Accessing File-Based External Tables

External tables enable accessing external files as if they are regular database tables. They are often used to move data into and out of a HAWQ database.

To create an external table definition, you specify the format of your input files and the location of your external data sources. For information input file formats, see Formatting Data Files.

Use one of the following protocols to access external table data sources. You cannot mix protocols in CREATE EXTERNAL TABLE statements:

  • gpfdist:// points to a directory on the file host and serves external data files to all HAWQ segments in parallel. See gpfdist Protocol.
  • gpfdists:// is the secure version of gpfdist. See gpfdists Protocol.
  • pxf:// specifies data accessed through the HAWQ Extensions Framework (PXF). PXF is a service that uses plug-in Java classes to read and write data in external data sources. PXF includes plug-ins to access data in HDFS, HBase, and Hive. Custom plug-ins can be written to access other external data sources.

External tables allow you to access external files from within the database as if they are regular database tables. Used with gpfdist, the HAWQ parallel file distribution program, or HAWQ Extensions Framework (PXF), external tables provide full parallelism by using the resources of all HAWQ segments to load or unload data.

You can query external table data directly and in parallel using SQL commands such as SELECT, JOIN, or SORT EXTERNAL TABLE DATA, and you can create views for external tables.

The steps for using external tables are:

  1. Define the external table.
  2. Start the gpfdist file server(s) if you plan to use the gpfdist or gpdists protocols.
  3. Place the data files in the correct locations.
  4. Query the external table with SQL commands.

HAWQ provides readable and writable external tables:

  • Readable external tables for data loading.
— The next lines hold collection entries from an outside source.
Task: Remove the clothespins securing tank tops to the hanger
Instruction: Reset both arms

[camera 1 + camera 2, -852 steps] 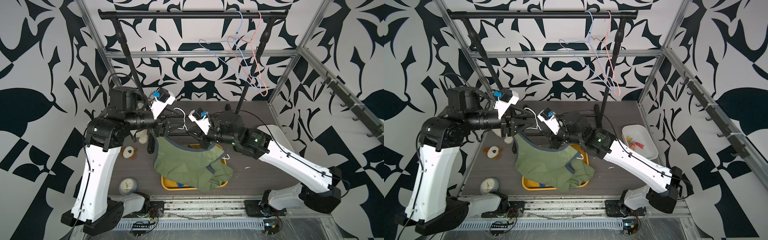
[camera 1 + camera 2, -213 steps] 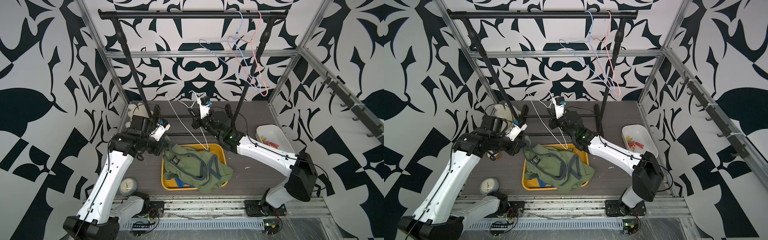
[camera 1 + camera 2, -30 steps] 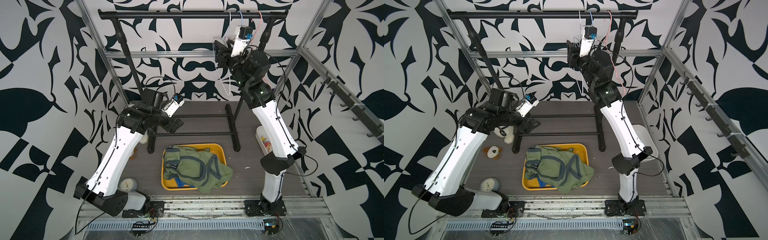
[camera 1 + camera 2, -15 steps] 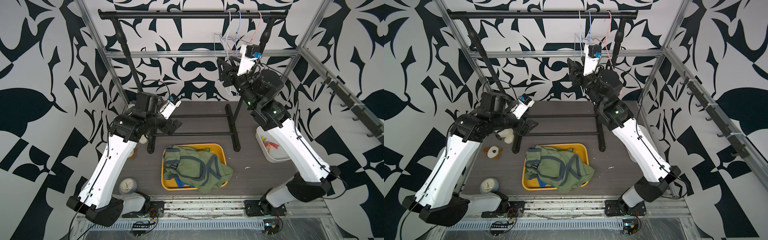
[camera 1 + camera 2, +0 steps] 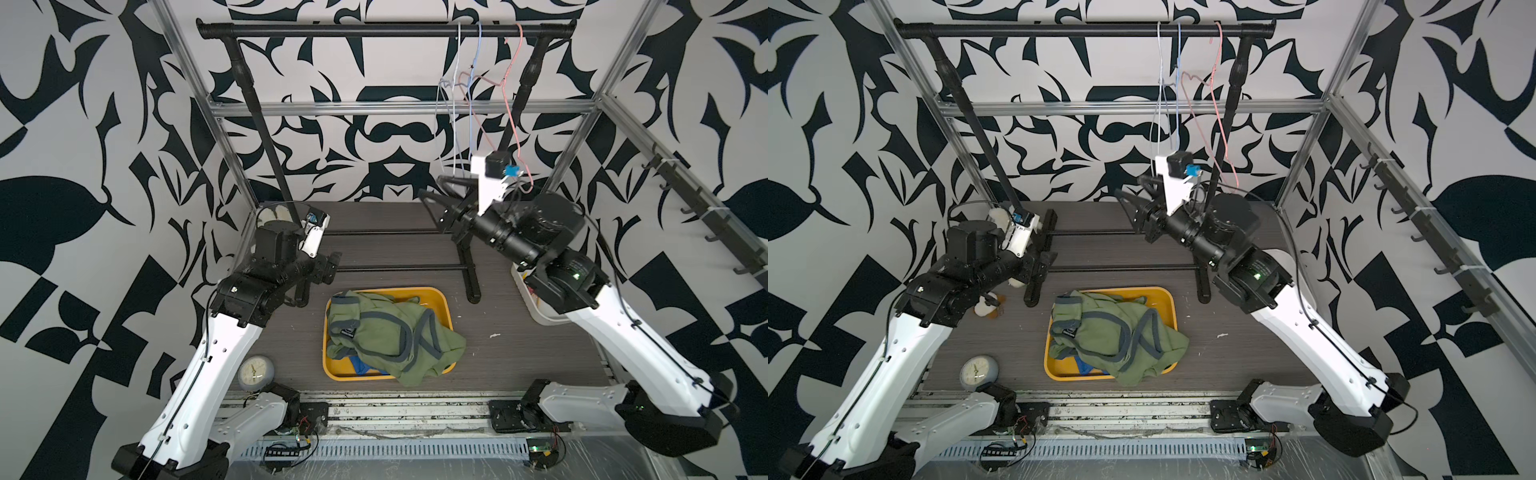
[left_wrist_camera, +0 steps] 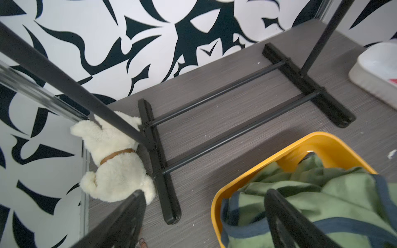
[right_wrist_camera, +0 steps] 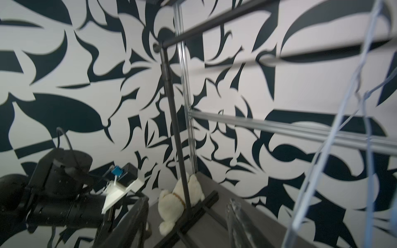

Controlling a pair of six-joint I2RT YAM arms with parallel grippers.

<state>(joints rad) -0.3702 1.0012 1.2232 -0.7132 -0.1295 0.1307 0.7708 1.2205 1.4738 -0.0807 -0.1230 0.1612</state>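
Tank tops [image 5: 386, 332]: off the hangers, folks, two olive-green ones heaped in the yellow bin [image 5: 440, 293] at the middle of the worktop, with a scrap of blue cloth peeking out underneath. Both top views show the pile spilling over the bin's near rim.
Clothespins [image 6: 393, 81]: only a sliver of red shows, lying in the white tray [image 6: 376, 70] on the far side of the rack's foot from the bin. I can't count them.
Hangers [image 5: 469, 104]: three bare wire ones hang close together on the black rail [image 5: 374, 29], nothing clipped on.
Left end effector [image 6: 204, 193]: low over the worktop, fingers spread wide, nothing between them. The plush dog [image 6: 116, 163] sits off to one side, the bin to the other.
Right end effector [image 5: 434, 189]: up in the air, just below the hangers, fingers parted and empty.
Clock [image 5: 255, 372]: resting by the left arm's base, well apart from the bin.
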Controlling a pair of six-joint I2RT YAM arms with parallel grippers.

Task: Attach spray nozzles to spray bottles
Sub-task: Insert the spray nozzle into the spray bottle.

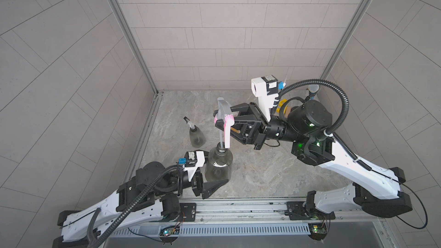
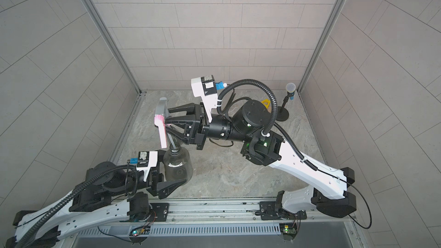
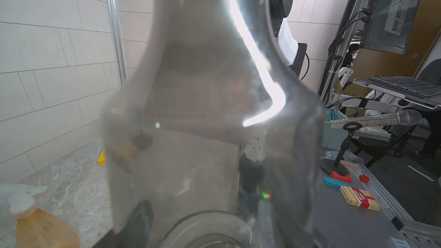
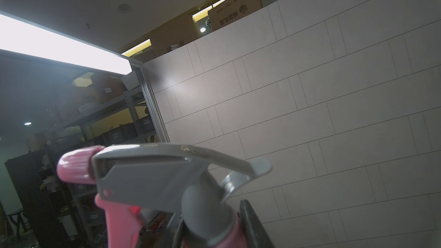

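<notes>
Right gripper [image 1: 232, 115], raised, pinches grey-and-pink trigger spray nozzle [image 1: 223, 113], its clear tube [image 1: 222, 139] dipping into smoky grey pear-shaped bottle [image 1: 219, 163] clasped by left gripper [image 1: 217, 170], in both top views. Left wrist: bottle [image 3: 202, 115] fills frame. Right wrist: nozzle [image 4: 155, 175] looms close.

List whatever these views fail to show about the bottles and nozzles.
- amber bottle: cut off by the left wrist view's edge; mostly behind the right arm in both top views.
- grey bottle: blurred, glare-streaked in the left wrist view; dip tube end untraceable.
- left fingers: far one hidden behind that bottle in both top views.
- grey-and-pink nozzle: collar runs off the right wrist view's edge.
</notes>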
Readable external tables support basic extraction, transformation, and loading (ETL) tasks common in data warehousing. HAWQ segment instances read external table data in parallel to optimize large load operations. You cannot modify readable external tables.
  • Writable external tables for data unloading. Writable external tables support:

    • Selecting data from database tables to insert into the writable external table.
    • Sending data to an application as a stream of data. For example, unload data from HAWQ and send it to an application that connects to another database or ETL tool to load the data elsewhere.
    • Receiving output from HAWQ parallel MapReduce calculations.

    Writable external tables allow only INSERT operations.

External tables can be file-based or web-based.

  • Regular (file-based) external tables access static flat files. Regular external tables are rescannable: the data is static while the query runs.
  • Web (web-based) external tables access dynamic data sources, either on a web server with the http:// protocol or by executing OS commands or scripts. Web external tables are not rescannable: the data can change while the query runs.

Dump and restore operate only on external and web external table definitions, not on the data sources.